• [WORK ORDER] Give back the data in full, with every line exact.

• [DATA SHOWN]
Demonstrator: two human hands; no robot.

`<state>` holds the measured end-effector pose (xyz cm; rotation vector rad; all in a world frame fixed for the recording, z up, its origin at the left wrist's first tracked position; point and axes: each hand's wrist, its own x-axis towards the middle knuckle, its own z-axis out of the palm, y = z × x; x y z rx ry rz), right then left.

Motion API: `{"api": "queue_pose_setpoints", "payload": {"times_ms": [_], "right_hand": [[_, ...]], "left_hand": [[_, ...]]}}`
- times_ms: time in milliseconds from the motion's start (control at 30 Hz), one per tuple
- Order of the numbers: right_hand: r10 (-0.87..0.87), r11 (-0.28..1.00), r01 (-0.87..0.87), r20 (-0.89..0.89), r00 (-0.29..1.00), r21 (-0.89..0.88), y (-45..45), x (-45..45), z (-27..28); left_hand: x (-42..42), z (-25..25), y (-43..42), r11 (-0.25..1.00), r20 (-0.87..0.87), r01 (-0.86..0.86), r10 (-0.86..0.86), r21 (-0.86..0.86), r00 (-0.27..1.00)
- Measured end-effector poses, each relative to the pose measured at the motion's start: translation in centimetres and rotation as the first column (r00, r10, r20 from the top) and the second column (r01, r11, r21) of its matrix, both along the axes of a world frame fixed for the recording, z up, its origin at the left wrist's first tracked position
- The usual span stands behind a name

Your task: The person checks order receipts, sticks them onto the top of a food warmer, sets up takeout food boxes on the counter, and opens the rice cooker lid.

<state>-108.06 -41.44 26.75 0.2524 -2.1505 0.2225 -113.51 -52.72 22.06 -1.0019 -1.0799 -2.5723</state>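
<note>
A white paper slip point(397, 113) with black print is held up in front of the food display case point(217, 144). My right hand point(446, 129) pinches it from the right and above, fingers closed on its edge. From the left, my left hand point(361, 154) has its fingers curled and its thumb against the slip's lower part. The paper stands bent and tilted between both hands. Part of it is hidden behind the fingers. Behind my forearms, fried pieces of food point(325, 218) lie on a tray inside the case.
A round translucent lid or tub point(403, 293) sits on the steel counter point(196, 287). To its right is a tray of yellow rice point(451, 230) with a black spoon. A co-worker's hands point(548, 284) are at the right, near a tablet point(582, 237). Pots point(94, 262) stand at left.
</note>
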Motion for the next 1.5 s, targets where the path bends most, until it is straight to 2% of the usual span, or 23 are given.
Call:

• [RESPONSE BOX]
Demonstrator: two human hands; no robot.

`<state>` holds the measured end-effector pose (xyz cm; rotation vector rad; all in a world frame fixed for the recording, z up, its origin at the left wrist's first tracked position; point and axes: each hand's wrist, its own x-axis towards the middle knuckle, its own z-axis out of the palm, y = z × x; x y z rx ry rz), right then left.

Motion API: `{"api": "queue_pose_setpoints", "payload": {"times_ms": [_], "right_hand": [[_, ...]], "left_hand": [[_, ...]]}}`
- times_ms: time in milliseconds from the motion's start (control at 30 Hz), one per tuple
- Order of the numbers: right_hand: r10 (-0.87..0.87), r11 (-0.28..1.00), r01 (-0.87..0.87), r20 (-0.89..0.89), r00 (-0.29..1.00), r21 (-0.89..0.88), y (-45..45), x (-45..45), z (-27..28); left_hand: x (-42..42), z (-25..25), y (-43..42), r11 (-0.25..1.00), r20 (-0.87..0.87), r01 (-0.86..0.86), r10 (-0.86..0.86), r21 (-0.86..0.86), r00 (-0.27..1.00)
- Measured end-effector poses, each relative to the pose measured at the motion's start: translation in centimetres and rotation as the first column (r00, r10, r20 from the top) and the second column (r01, r11, r21) of its matrix, both along the axes of a world frame fixed for the recording, z up, its origin at the left wrist's first tracked position
- The usual span stands behind a name

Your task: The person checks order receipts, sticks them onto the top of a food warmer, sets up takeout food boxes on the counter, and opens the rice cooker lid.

<state>-108.06 -41.44 26.75 0.2524 -2.1505 0.2225 -113.51 -52.72 22.06 -1.0019 -1.0799 -2.5723</state>
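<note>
A white paper slip point(397, 113) with black print is held up in front of the food display case point(217, 144). My right hand point(446, 129) pinches it from the right and above, fingers closed on its edge. From the left, my left hand point(361, 154) has its fingers curled and its thumb against the slip's lower part. The paper stands bent and tilted between both hands. Part of it is hidden behind the fingers. Behind my forearms, fried pieces of food point(325, 218) lie on a tray inside the case.
A round translucent lid or tub point(403, 293) sits on the steel counter point(196, 287). To its right is a tray of yellow rice point(451, 230) with a black spoon. A co-worker's hands point(548, 284) are at the right, near a tablet point(582, 237). Pots point(94, 262) stand at left.
</note>
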Motion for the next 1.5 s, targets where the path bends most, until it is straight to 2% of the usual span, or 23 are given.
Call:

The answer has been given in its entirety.